■ ASSIGNMENT: In the listing beneath this line, copy exactly the lines starting with the one containing "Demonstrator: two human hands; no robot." and going on through the one containing "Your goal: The".

■ ENTRIES SHOWN:
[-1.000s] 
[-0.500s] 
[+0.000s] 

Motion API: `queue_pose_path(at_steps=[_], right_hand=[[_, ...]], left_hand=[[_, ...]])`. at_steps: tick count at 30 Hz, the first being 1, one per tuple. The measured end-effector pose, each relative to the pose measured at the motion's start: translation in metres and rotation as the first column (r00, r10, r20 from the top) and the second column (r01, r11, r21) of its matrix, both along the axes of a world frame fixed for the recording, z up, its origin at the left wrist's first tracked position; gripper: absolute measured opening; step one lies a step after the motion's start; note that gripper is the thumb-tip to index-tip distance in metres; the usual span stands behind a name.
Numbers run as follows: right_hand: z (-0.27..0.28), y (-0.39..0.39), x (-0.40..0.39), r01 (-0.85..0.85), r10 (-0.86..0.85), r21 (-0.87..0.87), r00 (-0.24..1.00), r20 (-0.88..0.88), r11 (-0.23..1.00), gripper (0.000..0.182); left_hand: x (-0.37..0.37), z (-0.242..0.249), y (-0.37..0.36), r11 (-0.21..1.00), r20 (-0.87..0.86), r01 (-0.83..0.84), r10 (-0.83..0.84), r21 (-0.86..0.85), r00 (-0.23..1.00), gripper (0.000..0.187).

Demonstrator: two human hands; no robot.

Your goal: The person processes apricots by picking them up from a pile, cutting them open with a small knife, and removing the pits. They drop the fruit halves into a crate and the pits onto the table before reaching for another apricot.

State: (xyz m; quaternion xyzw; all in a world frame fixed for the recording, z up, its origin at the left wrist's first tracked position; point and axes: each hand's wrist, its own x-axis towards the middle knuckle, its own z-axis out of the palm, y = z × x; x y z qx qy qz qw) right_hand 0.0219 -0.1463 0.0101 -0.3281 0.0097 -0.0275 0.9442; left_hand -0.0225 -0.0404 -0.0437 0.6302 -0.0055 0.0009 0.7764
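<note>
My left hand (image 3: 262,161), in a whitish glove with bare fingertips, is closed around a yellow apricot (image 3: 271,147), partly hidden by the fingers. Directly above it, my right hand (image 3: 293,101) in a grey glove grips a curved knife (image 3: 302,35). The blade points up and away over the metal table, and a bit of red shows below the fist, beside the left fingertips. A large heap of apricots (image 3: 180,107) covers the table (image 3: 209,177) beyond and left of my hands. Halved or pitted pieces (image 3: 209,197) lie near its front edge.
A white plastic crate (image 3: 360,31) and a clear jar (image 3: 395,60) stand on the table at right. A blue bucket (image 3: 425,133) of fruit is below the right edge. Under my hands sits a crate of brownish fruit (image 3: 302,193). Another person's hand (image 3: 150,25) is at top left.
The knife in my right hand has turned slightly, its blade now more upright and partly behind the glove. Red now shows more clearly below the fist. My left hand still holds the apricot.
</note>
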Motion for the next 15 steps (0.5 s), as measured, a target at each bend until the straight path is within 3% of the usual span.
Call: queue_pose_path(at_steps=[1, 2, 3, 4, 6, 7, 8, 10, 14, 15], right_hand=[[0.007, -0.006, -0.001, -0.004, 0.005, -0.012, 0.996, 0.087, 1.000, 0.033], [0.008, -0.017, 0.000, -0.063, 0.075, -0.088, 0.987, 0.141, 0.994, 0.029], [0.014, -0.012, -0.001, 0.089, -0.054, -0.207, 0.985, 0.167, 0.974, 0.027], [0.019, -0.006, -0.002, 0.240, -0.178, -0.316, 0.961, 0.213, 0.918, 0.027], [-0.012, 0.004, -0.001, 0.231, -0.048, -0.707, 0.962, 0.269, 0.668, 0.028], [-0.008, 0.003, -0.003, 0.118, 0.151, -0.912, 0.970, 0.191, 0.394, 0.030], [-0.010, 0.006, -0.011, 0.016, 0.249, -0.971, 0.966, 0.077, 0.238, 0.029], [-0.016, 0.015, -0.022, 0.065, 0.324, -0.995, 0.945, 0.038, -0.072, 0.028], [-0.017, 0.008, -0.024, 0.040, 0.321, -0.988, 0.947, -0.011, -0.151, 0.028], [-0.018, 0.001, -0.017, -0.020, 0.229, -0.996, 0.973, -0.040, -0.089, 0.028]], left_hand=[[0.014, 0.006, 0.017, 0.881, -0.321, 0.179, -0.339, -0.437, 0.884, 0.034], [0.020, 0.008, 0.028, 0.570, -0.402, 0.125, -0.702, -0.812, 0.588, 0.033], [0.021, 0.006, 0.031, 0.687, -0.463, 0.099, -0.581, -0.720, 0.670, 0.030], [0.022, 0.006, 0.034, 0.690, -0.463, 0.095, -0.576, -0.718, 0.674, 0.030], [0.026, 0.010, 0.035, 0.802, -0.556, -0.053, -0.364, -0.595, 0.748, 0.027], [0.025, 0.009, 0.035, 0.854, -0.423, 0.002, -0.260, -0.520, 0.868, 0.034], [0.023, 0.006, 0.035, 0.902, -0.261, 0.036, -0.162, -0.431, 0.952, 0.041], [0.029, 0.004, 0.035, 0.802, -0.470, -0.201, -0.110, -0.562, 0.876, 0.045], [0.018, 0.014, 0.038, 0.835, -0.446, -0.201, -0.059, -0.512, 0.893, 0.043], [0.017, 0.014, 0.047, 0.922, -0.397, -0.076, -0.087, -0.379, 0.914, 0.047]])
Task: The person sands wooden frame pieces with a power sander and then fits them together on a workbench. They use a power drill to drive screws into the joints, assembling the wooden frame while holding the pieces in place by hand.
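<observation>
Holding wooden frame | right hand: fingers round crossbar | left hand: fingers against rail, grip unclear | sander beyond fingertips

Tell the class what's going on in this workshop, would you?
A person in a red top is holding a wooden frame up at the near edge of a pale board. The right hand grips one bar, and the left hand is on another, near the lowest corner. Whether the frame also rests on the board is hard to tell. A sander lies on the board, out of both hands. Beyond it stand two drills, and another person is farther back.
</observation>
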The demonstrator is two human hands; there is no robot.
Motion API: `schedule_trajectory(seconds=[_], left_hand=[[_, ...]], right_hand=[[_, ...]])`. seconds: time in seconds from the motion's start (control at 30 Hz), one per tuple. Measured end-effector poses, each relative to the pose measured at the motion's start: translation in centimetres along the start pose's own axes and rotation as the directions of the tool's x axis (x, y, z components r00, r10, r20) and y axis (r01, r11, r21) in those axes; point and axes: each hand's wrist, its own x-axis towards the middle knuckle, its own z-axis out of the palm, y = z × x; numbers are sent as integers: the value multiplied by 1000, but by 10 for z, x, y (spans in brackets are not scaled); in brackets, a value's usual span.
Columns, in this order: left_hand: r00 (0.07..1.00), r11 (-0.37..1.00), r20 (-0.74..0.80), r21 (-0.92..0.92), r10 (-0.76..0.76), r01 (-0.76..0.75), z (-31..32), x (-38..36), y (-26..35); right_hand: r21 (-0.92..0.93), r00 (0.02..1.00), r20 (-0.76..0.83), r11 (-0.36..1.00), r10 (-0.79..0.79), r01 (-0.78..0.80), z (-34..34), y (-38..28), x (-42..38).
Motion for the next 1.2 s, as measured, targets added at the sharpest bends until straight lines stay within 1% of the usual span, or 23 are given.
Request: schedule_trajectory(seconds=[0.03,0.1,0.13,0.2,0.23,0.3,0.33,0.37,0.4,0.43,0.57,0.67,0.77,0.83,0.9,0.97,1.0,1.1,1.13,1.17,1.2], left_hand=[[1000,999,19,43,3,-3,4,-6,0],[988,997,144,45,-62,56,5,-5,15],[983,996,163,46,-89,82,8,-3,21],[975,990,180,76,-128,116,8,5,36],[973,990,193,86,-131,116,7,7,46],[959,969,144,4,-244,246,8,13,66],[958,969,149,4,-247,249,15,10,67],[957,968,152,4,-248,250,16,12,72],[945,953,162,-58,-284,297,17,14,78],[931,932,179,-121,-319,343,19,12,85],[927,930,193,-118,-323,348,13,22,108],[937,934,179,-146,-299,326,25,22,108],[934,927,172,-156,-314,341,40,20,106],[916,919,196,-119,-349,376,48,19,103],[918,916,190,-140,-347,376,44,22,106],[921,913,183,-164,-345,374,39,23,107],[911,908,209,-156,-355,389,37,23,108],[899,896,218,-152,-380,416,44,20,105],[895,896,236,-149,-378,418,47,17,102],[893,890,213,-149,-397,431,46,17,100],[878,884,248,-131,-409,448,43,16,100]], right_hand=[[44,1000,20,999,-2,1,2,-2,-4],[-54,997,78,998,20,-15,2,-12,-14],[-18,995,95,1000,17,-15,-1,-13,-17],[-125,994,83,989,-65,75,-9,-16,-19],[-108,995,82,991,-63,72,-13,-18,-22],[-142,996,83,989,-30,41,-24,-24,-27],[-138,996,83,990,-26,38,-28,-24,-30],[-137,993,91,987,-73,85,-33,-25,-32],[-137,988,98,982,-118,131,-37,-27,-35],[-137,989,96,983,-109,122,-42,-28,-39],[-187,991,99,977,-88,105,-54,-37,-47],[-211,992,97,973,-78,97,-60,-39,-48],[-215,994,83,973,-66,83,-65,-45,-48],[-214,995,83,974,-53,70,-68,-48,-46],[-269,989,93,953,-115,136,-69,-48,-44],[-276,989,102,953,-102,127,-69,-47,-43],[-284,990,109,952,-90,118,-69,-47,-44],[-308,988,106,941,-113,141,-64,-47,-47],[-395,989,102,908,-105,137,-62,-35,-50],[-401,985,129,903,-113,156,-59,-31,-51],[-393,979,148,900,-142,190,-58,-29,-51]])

■ SOLUTION FOR THIS PROBLEM:
Demonstrator: two human hands; no robot.

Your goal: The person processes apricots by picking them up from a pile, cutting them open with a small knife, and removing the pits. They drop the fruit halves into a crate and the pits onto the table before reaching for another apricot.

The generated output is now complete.